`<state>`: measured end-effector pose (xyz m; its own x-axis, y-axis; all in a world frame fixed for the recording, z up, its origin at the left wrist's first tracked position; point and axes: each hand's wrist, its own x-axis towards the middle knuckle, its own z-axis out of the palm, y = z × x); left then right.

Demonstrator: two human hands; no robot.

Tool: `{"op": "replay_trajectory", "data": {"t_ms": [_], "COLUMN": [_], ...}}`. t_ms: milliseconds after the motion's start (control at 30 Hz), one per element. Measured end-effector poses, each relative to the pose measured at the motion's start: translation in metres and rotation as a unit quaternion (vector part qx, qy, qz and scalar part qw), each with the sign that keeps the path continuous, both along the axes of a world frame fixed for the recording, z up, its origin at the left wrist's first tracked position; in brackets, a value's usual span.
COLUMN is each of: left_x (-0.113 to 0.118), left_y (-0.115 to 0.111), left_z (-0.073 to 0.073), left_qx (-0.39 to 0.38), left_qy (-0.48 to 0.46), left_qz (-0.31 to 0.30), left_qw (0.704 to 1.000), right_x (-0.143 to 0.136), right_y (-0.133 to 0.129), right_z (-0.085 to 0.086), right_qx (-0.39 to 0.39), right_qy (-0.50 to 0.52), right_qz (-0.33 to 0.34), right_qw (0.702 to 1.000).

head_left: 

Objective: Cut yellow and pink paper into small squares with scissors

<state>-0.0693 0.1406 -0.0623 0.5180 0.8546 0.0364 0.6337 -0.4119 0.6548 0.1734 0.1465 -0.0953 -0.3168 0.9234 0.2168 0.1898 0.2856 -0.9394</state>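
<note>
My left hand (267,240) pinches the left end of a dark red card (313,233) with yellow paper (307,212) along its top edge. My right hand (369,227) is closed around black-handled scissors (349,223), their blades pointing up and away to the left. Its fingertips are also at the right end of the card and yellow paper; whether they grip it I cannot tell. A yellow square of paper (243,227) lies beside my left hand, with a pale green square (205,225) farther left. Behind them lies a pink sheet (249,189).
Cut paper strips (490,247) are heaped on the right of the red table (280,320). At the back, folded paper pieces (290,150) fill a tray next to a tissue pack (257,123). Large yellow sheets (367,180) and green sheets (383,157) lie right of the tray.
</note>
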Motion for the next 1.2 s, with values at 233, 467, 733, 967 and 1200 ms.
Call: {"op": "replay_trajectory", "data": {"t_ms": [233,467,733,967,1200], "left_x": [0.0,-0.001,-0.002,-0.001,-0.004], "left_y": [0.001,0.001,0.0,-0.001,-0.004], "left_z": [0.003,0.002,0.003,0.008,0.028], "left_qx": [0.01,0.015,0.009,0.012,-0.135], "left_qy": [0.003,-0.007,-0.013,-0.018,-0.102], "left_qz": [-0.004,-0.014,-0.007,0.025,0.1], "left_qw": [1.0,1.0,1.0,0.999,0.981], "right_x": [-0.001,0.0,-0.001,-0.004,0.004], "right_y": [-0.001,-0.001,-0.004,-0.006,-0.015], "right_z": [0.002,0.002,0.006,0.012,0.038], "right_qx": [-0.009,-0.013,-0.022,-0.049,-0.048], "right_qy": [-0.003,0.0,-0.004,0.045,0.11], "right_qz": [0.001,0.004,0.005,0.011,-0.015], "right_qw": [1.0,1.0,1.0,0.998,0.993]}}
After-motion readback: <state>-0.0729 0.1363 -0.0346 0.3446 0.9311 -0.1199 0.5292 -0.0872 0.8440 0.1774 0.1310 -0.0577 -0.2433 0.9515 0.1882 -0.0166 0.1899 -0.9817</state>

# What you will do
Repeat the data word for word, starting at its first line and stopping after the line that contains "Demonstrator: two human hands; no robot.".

# Answer section
`<state>`: measured end-effector pose (xyz m; its own x-axis, y-axis; all in a world frame fixed for the recording, z up, its origin at the left wrist's first tracked position; point and axes: each hand's wrist, its own x-axis towards the middle knuckle, its own z-axis out of the palm, y = z × x); left then right.

Demonstrator: two human hands; no robot.

No more is needed to finish this exercise.